(Records for this task)

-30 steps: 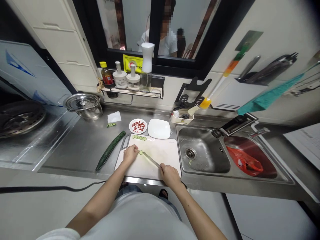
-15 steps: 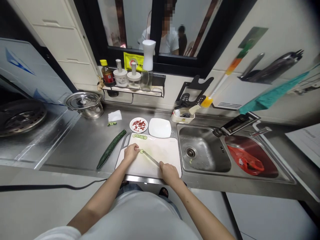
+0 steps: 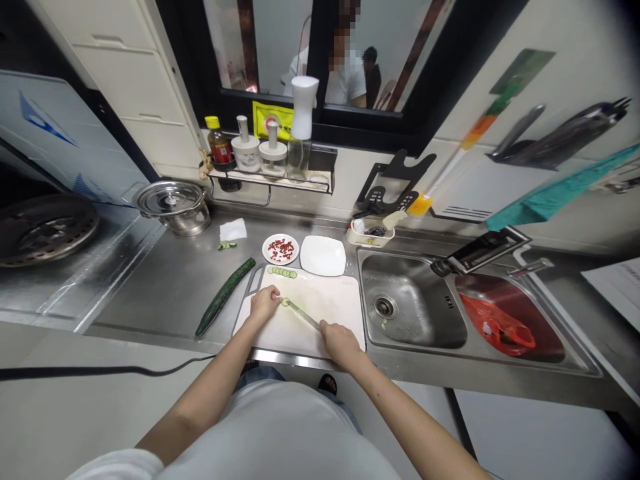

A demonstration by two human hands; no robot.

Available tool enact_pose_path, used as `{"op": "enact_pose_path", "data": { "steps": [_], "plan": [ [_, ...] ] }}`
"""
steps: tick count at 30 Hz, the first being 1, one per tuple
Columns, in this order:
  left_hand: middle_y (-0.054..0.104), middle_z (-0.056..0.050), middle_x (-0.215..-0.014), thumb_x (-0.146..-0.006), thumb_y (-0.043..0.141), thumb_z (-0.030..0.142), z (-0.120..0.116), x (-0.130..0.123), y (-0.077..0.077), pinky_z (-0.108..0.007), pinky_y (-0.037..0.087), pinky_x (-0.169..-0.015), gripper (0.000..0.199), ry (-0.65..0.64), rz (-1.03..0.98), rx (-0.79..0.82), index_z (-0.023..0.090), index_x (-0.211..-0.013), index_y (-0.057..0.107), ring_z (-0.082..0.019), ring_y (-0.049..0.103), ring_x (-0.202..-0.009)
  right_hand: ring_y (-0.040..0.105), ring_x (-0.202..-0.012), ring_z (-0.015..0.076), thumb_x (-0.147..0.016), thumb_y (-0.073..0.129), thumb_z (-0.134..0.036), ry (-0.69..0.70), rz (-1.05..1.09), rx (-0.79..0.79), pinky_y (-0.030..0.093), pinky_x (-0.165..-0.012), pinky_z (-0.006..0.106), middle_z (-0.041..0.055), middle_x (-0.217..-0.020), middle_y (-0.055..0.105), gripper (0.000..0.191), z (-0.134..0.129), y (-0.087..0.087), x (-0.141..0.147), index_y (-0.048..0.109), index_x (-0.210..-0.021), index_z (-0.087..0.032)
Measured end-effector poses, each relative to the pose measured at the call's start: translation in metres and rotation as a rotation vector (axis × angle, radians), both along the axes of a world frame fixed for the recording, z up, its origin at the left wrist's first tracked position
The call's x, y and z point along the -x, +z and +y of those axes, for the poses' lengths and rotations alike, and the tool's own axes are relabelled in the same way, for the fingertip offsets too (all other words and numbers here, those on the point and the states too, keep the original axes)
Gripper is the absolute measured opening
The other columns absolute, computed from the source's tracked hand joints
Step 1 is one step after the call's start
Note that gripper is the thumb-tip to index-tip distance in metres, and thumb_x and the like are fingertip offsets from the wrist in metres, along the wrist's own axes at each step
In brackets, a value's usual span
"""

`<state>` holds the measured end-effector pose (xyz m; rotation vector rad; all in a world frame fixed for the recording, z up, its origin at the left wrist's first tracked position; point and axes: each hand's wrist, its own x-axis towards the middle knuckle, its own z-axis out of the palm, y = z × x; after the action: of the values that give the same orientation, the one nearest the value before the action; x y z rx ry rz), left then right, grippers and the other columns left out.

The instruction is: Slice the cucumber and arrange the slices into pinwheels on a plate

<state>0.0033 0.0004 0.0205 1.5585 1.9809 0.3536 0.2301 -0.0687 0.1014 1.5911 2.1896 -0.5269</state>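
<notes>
My right hand (image 3: 341, 341) is closed round the handle of a knife (image 3: 305, 316), its blade slanting up and left over the white cutting board (image 3: 335, 300). At the blade's tip lies a pale green cucumber slice (image 3: 285, 302). Just left of that slice is my left hand (image 3: 265, 303), its fingers pinched together; what they hold, if anything, is too small to name. A row of cucumber slices (image 3: 283, 272) lies along the board's far edge. Left of the board a long dark green cucumber (image 3: 226, 295) rests on the counter.
Behind the board stand a plate of chopped red pieces (image 3: 281, 250) and a white square plate (image 3: 323, 256). A double sink (image 3: 415, 300) is at the right. A lidded steel pot (image 3: 175, 207) and a paper towel (image 3: 233, 229) are at the back left.
The camera view has shifted slightly, so the surroundings appear moved a little to the right. Both hands and the knife stay in nearly the same place over the board.
</notes>
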Motion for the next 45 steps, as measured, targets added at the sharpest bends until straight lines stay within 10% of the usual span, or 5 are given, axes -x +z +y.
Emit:
{"op": "enact_pose_path", "data": {
  "steps": [45],
  "plan": [
    [0.069, 0.001, -0.087, -0.075, 0.068, 0.03, 0.002, 0.002, -0.002, -0.022, 0.035, -0.066, 0.016, -0.006, -0.02, -0.005, 0.022, -0.089, 0.063, -0.014, 0.06, -0.079, 0.067, -0.094, 0.0228, -0.092, 0.034, -0.008, 0.124, -0.036, -0.063, 0.049, -0.076, 0.031, 0.0156, -0.098, 0.069, 0.033, 0.025, 0.008, 0.011, 0.061, -0.11, -0.013]
  ]
}}
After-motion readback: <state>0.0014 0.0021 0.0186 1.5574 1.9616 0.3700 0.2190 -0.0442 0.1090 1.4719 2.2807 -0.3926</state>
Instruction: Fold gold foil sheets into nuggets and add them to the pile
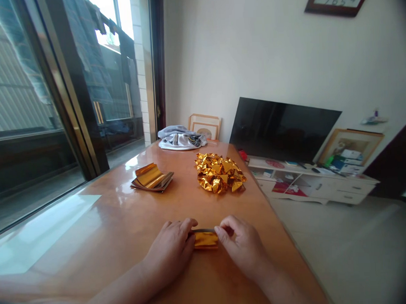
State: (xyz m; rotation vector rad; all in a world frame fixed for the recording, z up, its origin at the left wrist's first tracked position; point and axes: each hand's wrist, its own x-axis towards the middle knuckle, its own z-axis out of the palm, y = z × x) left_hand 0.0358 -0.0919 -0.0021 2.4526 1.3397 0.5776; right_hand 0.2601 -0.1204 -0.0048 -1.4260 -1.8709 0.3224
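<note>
A gold foil sheet (206,239), partly folded into a narrow strip with a grey upper edge, lies on the brown table (126,236) near its front. My left hand (173,245) grips its left end, thumb and fingers pressed together there. At the right end, my right hand (240,242) pinches the upper corner between thumb and curled fingers. Farther back on the left sits a stack of gold sheets (152,177), the top ones curled. A pile of folded gold foil pieces (219,173) stands behind my hands, slightly to the right.
Folded cloth (180,138) lies at the table's far end, near leaning picture frames (205,126). Beyond the right edge are a white cabinet (325,187) and a black television (282,129). Glass doors (105,75) stand at the left.
</note>
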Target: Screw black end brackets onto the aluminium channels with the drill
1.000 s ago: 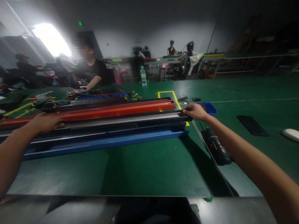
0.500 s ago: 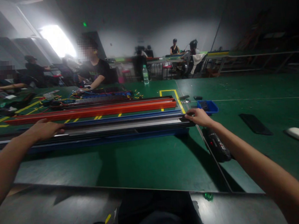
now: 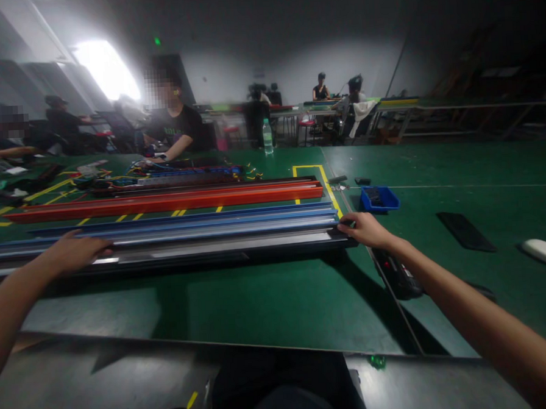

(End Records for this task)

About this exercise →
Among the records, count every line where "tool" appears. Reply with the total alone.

Written response →
2